About this task
Please repeat the lines of the material below exactly, starting with the one that contains "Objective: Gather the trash" and ending with the last.
═══
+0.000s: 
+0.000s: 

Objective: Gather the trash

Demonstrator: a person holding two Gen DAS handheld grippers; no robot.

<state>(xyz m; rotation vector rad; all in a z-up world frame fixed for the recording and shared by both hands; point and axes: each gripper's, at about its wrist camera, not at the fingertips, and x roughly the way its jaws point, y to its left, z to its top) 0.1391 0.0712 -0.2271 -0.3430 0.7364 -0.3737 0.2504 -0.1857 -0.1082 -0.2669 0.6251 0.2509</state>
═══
Result of this task
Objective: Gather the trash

Demonstrator: a person holding two Gen DAS handheld grippers; no robot.

<state>(xyz m; rotation vector rad; all in a z-up world frame fixed for the recording and shared by both hands; point and axes: each gripper's, at about its wrist camera, not at the fingertips, and x roughly the way its jaws point, y to its left, z to its top) 0.1391 0.0712 -0.2271 -0.3430 0.7364 -0.3737 0.2504 -0.1857 -0.1082 -0.2669 0.6251 0.2509</state>

The submitted response is complete.